7. It is also clear that Order 17 Rule 3 as it stands was not applicable to the facts of this case as admittedly on the date when the evidence of defendant was closed nobody appeared for the defendant. In this view of the matter it could not be disputed that the court when proceeded to dispose of the suit on merits had committed an error. Unfortunately even on the review application, the learned trial court went on in the controversy about Order 17 Rules 2 and 3, which existed before the amendment and rejected the review application and on appeal the High Court also unfortunately dismissed the appeal in limine by one word."
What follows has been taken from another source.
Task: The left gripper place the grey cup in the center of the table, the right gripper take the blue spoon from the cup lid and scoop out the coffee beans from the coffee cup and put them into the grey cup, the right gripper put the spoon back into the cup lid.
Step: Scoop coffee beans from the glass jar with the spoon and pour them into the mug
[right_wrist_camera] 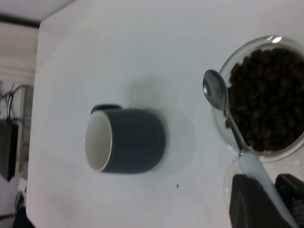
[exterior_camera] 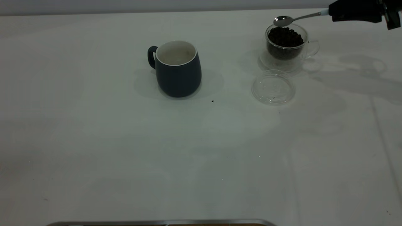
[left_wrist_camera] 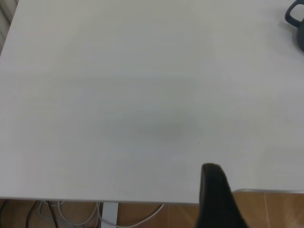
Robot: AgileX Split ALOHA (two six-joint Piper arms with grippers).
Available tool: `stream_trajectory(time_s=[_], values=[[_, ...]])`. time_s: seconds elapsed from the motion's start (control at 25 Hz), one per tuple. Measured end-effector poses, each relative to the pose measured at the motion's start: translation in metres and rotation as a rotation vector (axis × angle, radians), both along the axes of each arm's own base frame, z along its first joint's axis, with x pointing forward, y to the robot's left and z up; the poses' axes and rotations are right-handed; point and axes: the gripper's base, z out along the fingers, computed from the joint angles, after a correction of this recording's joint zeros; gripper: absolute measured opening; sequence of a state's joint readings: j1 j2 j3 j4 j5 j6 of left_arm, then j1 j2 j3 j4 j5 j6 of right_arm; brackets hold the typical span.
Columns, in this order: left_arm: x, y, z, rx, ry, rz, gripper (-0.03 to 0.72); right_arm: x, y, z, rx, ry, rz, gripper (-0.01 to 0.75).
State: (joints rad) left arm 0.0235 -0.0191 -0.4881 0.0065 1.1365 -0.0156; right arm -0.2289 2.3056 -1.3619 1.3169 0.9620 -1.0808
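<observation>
Nearest, the lid (exterior_camera: 273, 87) lies empty on the table (exterior_camera: 125, 157). Behind it the coffee cup (exterior_camera: 286, 47) brims with beans (exterior_camera: 285, 37); the grey cup (exterior_camera: 177, 68) stands upright mid-table, well to its left. Farthest back, the right gripper (exterior_camera: 337, 12) is clamped on the spoon (exterior_camera: 284, 20), bowl hovering over the coffee cup's rim. Left gripper (left_wrist_camera: 216, 199): can't tell its fingers.

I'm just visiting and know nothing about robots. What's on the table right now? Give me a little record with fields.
Centre: grey ceramic cup, upright, looks empty
Right side: clear glass coffee cup full of dark coffee beans
In front of it: clear round cup lid, nothing on it
Right gripper: fingers shut on blue-handled metal spoon, bowl empty above the beans
Left gripper: away from the cups
</observation>
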Motion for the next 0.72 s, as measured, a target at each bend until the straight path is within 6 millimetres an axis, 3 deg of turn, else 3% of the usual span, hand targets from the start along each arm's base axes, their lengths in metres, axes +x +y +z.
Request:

16. We therefore hold that the court ought not have proceeded to dispose of the suit on merits on 13.11.1991. But this finding cannot help the appellant. The case before us is not one where the IA filed under Order 9 Rule 13 was dismissed as not maintainable. The learned Judge who disposed of Order 9 Rule 13 application held that the appellant and his counsel were both negligent and there was no sufficient cause to set aside the order dated 13.11.1991.
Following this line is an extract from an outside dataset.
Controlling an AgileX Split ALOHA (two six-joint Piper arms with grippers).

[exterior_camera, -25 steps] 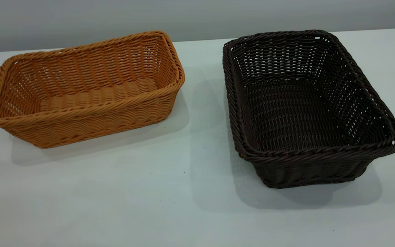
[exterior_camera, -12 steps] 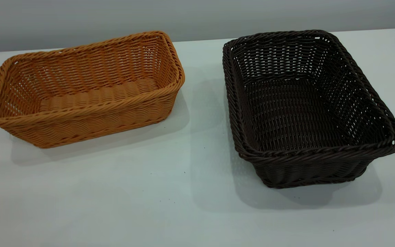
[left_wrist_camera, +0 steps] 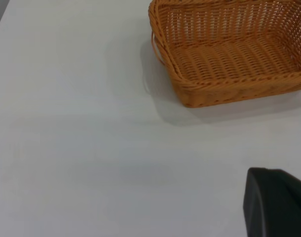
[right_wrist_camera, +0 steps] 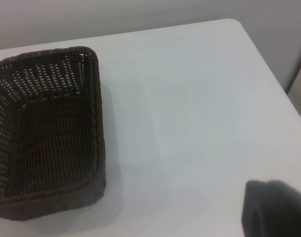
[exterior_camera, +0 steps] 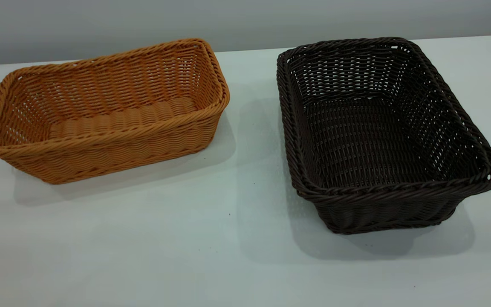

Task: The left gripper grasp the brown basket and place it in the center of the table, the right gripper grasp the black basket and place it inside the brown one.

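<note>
The brown basket (exterior_camera: 100,115) stands upright on the left of the white table (exterior_camera: 228,238), its long side turned towards the camera. The black basket (exterior_camera: 377,136) stands upright on the right, about a hand's width from it. Both are empty. Neither gripper shows in the exterior view. In the left wrist view the brown basket (left_wrist_camera: 229,54) lies some way off from the black tip of my left gripper (left_wrist_camera: 276,205), with bare table between. In the right wrist view the black basket (right_wrist_camera: 47,133) lies well apart from the black tip of my right gripper (right_wrist_camera: 276,210).
A grey wall (exterior_camera: 245,17) runs behind the table's far edge. The right wrist view shows a rounded table corner (right_wrist_camera: 234,22) beyond the black basket. Bare tabletop lies between the two baskets and in front of them.
</note>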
17. The question then is whether, treating the order dated 13.11.1991 as an ex parte order and treating the IA filed under Order 9 Rule 13 as maintainable, whether there was sufficient cause ? On this aspect, the appellant must surely fail because of the continued absence of the appellant as also of his counsel and in their not producing the affidavit evidence. The cataract in the eye so far as the appellant was concerned was in January, 1990 and was no excuse for absence throughout after that for 1 year 11 months. The alleged talks of compromise were in March, 1991, and even thereafter, there was default for eight months. The dates we had set out show nothing short of negligence. Even assuming that the appellant's counsel appeared on 18.7.1990 or on 4.3.1991, and the earlier absence was to be disregarded, the absence after 18.7.1990 or 4.3.1991 has not been explained. We have given the list of the various dates when the appellant and his counsel were absent. We are in entire agreement with the learned Single Judge that the appellant has not made out any case for condoning his or his counsel's indifference to the case.
18. For the aforesaid reasons, the appeal is dismissed.